Task: Only one stretch of the data below is wanted: the lines from the one with "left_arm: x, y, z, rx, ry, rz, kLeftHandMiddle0" through the one with "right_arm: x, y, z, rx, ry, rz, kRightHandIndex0", repeated exactly.

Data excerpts
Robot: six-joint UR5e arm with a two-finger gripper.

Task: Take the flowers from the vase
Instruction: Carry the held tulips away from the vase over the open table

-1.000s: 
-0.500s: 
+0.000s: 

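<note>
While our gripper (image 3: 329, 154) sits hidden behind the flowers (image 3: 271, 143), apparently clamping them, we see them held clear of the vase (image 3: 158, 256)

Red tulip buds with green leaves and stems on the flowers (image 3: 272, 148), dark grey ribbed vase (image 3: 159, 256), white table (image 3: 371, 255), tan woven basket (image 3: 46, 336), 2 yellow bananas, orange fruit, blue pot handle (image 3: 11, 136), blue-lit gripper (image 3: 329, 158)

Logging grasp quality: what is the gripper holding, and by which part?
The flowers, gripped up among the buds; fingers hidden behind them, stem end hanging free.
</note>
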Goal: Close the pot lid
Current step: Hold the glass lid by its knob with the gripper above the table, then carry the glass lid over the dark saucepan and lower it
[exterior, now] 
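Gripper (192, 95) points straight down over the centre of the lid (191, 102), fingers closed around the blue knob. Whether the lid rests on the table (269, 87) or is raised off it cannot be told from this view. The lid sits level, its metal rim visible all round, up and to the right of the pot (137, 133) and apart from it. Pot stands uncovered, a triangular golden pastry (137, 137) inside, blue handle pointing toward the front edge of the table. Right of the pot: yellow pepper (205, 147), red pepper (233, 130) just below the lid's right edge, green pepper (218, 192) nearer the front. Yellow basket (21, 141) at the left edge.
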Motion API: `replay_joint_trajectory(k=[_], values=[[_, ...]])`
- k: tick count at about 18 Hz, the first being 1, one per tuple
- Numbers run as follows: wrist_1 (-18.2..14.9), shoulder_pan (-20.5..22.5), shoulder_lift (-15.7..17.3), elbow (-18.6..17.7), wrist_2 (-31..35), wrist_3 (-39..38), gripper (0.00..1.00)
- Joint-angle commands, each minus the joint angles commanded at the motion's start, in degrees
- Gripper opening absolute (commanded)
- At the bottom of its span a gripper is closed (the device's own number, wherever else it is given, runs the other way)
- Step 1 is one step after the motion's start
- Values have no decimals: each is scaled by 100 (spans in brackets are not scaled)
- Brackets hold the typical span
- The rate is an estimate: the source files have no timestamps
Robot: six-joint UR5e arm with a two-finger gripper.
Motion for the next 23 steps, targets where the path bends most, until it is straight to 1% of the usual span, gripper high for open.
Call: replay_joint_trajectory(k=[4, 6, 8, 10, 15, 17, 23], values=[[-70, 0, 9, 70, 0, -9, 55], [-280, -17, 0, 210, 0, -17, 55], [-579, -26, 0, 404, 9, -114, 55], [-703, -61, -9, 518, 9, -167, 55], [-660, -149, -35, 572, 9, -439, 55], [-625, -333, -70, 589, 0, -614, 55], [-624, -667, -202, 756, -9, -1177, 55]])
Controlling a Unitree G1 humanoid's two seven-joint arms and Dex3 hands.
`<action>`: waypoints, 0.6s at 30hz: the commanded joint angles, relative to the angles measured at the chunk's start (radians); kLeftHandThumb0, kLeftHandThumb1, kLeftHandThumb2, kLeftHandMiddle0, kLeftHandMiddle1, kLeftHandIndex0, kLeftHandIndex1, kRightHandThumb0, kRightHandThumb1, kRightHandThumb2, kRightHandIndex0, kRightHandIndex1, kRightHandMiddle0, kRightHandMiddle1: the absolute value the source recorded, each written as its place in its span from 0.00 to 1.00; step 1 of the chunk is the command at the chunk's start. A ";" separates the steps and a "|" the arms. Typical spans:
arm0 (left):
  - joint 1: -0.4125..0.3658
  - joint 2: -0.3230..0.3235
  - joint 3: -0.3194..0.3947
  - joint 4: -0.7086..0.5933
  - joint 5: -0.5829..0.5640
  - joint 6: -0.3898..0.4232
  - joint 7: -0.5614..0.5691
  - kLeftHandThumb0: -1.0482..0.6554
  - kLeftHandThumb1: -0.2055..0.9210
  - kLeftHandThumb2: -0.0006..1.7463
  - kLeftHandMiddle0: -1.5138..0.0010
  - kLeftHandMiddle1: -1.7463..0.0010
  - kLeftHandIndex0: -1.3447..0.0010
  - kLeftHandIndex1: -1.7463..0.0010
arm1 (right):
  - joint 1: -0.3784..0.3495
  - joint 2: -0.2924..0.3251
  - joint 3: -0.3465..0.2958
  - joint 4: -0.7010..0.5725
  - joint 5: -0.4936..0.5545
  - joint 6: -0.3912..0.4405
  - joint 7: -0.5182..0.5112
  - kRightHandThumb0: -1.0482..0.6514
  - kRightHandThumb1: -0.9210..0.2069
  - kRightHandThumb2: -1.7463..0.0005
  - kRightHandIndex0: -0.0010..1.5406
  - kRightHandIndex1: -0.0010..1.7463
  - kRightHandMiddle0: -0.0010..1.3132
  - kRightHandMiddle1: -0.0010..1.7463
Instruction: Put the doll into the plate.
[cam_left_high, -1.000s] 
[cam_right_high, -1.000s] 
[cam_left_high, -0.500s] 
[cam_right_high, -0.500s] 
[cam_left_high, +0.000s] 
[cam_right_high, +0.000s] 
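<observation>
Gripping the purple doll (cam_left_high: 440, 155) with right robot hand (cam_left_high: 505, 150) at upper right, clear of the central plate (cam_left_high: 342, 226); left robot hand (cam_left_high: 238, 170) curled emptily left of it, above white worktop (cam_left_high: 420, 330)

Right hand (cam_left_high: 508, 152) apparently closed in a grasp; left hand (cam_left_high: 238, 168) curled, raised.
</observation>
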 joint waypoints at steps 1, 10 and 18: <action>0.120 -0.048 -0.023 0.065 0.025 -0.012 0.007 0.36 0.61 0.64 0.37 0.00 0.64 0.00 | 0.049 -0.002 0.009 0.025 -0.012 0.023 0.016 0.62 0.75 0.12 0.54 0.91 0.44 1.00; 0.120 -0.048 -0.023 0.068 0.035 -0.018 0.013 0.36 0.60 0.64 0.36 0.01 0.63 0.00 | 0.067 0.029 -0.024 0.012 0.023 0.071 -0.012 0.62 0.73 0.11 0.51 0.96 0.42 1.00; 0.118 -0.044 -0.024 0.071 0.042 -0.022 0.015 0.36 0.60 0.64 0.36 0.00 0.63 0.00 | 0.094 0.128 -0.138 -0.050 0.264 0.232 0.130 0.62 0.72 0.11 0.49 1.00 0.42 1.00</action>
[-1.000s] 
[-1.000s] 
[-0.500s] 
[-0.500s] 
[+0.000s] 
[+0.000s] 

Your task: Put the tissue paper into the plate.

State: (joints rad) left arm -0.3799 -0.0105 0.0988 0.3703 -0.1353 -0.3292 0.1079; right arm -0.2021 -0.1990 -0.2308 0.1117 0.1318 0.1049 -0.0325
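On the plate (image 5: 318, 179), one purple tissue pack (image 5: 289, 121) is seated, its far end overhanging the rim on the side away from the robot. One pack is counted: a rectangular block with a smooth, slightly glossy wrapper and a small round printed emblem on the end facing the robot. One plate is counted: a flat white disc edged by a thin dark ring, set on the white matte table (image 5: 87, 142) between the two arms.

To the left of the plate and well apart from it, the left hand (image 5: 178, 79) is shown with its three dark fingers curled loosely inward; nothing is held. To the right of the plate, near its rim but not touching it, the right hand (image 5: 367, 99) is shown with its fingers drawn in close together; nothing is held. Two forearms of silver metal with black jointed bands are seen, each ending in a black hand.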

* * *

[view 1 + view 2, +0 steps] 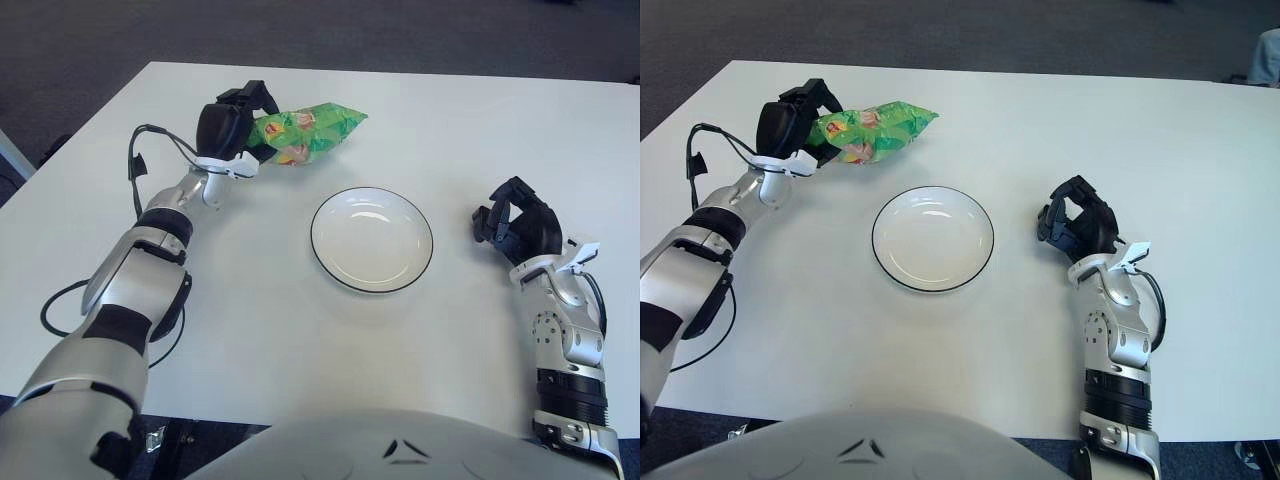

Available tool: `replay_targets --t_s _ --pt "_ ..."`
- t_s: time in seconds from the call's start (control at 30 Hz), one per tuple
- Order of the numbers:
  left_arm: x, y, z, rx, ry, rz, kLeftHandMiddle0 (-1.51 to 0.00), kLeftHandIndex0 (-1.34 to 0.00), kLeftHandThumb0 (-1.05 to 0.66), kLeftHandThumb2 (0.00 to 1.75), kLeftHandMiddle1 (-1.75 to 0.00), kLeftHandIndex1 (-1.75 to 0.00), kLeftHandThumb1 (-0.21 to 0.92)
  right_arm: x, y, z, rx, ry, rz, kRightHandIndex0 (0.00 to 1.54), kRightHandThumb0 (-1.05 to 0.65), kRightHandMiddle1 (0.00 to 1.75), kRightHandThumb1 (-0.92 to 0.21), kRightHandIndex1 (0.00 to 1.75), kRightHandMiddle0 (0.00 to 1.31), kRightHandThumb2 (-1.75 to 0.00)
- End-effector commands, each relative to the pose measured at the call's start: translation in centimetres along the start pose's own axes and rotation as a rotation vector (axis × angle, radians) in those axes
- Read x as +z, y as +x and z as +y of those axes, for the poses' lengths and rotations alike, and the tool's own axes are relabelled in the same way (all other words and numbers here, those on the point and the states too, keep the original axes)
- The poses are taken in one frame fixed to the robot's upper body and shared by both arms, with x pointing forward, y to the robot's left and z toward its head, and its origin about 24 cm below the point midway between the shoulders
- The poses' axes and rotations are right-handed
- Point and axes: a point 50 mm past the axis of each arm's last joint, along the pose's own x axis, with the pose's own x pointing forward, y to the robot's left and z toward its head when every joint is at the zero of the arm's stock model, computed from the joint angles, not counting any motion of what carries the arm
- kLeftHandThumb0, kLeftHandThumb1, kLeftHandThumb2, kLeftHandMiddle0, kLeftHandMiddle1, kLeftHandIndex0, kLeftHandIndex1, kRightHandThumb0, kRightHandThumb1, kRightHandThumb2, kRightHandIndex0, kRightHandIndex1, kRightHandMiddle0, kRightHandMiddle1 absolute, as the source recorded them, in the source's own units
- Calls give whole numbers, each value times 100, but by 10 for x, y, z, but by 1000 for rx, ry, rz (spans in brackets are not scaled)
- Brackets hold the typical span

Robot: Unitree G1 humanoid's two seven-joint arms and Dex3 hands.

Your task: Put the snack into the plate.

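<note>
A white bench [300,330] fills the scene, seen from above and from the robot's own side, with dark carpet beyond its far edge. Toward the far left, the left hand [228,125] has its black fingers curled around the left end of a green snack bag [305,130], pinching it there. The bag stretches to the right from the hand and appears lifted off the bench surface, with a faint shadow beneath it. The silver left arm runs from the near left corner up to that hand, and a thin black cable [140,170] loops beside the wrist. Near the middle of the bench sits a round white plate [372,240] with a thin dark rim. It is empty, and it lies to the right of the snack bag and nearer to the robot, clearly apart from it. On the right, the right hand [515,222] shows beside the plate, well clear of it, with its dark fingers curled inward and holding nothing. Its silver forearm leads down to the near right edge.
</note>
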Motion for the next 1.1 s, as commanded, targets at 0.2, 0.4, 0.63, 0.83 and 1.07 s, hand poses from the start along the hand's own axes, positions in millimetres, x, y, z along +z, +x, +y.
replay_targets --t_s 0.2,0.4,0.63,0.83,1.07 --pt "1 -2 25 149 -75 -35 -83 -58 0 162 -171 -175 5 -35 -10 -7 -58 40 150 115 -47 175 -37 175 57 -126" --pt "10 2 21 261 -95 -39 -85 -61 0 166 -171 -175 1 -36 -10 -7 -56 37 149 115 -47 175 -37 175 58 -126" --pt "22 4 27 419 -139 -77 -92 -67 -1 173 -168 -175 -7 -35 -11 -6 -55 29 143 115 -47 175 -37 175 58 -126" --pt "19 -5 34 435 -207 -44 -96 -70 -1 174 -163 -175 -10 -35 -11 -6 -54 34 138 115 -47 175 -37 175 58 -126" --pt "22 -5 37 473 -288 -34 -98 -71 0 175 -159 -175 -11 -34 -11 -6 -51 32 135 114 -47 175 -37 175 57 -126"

Result of this exercise:
  left_arm: x, y, z, rx, ry, rz, kLeftHandMiddle0 (-1.51 to 0.00), kLeftHandIndex0 (-1.34 to 0.00), kLeftHandThumb0 (-1.05 to 0.66), kLeftHandThumb2 (0.00 to 1.75), kLeftHandMiddle1 (-1.75 to 0.00), kLeftHandIndex1 (-1.75 to 0.00), kLeftHandThumb1 (-0.21 to 0.92)
  right_arm: x, y, z, rx, ry, rz, kRightHandIndex0 (0.00 to 1.54), kRightHandThumb0 (-1.05 to 0.65), kRightHandMiddle1 (0.00 to 1.75), kRightHandThumb1 (-0.92 to 0.21), kRightHandIndex1 (0.00 to 1.75), kRightHandMiddle0 (0.00 to 1.31), kRightHandThumb2 (-1.75 to 0.00)

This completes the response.